The defeat would seem to open the door for Democrats to challenge for the now-open seat in the Seventh, which still is considered a strong leaning Republican district. The Democratic candidate in the Seventh is another Randolph-Macon professor, Jack Trammell, who said in a statement late Tuesday that he is running “because I believe Virginians are hungry for a radical change from the dysfunctional and reckless politics being practiced by those in Congress – and the results of tonight’s primary election are the proof.”

“In the coming months, I look forward to a spirited campaign where can talk about the issues that matter to our community, and how we can get Congress re-focused on the priorities that truly matter to us,” Trammell said.

That seems to be the message that Republican voters sent to Cantor and Congress in general on Tuesday. Republican strategists are saying privately that the defeat is the result of Cantor spending too much time focused on Capitol Hill and party-building efforts at the expense of taking care of business back home.

Democratic strategists, meanwhile, are saying privately and publicly that the defeat is a sign of something else.

“If ever there was any doubt, tonight’s results prove that extremists have taken over the Virginia Republican Party,” said Mayor Dwight Jones, the chairman of the Democratic Party of Virginia. “Eric Cantor tried to cater to hard-core conservatives, but he failed. Ed Gillespie wants to do this, too, and it won’t sit well with Virginians. I invite all mainstream Virginians to join Democrats in electing moderate leaders to Congress this November.”

Steve Israel, the chair of the Democratic Congressional Campaign Committee, which suddenly has another race on its hands to try to come up with funding for, also kicked Cantor in his shins on his way out of Congress.
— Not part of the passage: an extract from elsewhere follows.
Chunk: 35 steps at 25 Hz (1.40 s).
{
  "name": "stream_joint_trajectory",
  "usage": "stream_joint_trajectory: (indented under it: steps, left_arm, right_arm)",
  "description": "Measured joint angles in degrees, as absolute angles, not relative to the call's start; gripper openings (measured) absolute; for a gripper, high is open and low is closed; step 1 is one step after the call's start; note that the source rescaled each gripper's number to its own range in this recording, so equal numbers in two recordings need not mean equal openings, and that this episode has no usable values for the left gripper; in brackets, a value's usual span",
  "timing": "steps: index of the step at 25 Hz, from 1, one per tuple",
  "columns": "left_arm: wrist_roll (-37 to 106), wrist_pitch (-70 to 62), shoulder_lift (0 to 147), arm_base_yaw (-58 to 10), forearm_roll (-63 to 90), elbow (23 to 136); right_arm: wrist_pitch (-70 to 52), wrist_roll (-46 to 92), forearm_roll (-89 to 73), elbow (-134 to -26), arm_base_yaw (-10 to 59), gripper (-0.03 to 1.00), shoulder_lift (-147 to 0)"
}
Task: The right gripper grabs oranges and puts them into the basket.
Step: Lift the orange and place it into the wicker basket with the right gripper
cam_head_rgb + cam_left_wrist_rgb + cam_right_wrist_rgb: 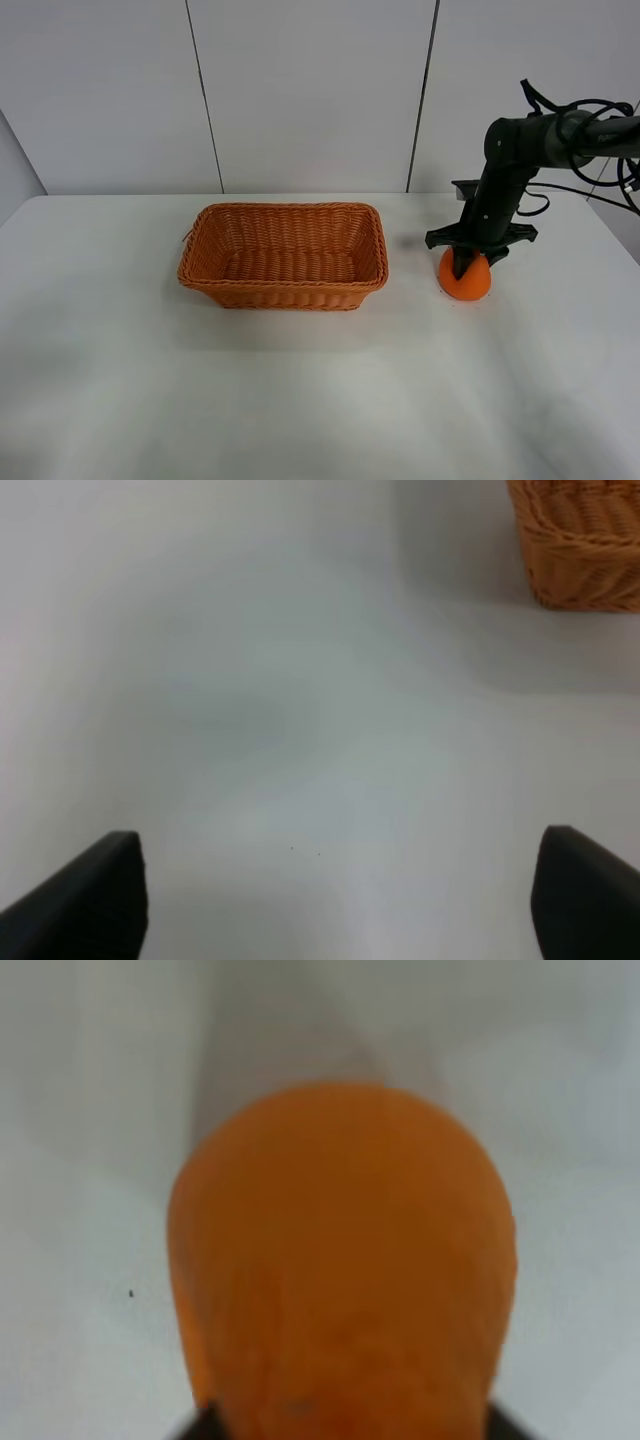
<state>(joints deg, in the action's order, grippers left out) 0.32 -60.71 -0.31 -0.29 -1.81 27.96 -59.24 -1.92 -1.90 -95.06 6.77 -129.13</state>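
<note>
The orange point(466, 279) sits on the white table to the right of the wicker basket point(284, 256), about an orange's width from it. My right gripper point(464, 268) is down over the orange from above, its fingers closed against the fruit's sides. In the right wrist view the orange point(340, 1270) fills most of the picture, with only dark finger bases showing beside it at the lower edge. The basket has nothing in it. My left gripper point(340, 900) is open and empty over bare table, with a corner of the basket point(580, 540) showing beyond it.
The white table point(300, 400) runs wide in front of and to the left of the basket. A white panelled wall stands behind. Black cables point(600, 150) hang from the right arm at the far right edge.
</note>
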Motion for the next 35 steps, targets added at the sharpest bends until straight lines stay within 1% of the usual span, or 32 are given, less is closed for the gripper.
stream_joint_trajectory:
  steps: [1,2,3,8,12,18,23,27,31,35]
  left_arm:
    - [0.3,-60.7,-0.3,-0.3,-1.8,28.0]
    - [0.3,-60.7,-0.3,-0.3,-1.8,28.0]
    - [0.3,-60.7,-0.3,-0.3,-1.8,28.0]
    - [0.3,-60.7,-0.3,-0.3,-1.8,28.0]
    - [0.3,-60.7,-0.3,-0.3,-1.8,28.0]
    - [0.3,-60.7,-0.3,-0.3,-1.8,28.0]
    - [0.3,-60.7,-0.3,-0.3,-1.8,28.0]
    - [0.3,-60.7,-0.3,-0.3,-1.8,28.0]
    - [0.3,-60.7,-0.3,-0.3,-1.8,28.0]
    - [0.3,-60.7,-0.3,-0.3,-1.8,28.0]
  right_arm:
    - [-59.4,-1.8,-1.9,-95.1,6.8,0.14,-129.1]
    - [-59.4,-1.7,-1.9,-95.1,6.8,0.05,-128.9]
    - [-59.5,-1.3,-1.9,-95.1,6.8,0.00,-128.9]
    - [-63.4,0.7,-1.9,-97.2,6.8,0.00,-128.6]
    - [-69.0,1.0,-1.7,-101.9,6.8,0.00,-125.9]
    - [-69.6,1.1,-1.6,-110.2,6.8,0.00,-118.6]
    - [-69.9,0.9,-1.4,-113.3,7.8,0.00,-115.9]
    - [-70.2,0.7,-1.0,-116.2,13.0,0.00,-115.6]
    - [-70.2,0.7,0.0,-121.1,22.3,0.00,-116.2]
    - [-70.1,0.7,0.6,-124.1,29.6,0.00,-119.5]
“We all saw how far outside the mainstream this Republican Congress was with Eric Cantor at the helm, now we will see them run further to the far right with the Tea Party striking fear into the heart of every Republican on the ballot and cementing the dysfunction that has paralyzed this Congress and prevented them from taking any action to help middle class families,” Israel said.

“While House Republicans are racing to the right, Democrats are focused on a mainstream agenda that strengthens the middle class and makes this economy work for every American family. Eric Cantor is the personification of frustration with Washington and House Republicans should be terrified of the backlash from the voters who have been alienated by their race to the right,” Israel said.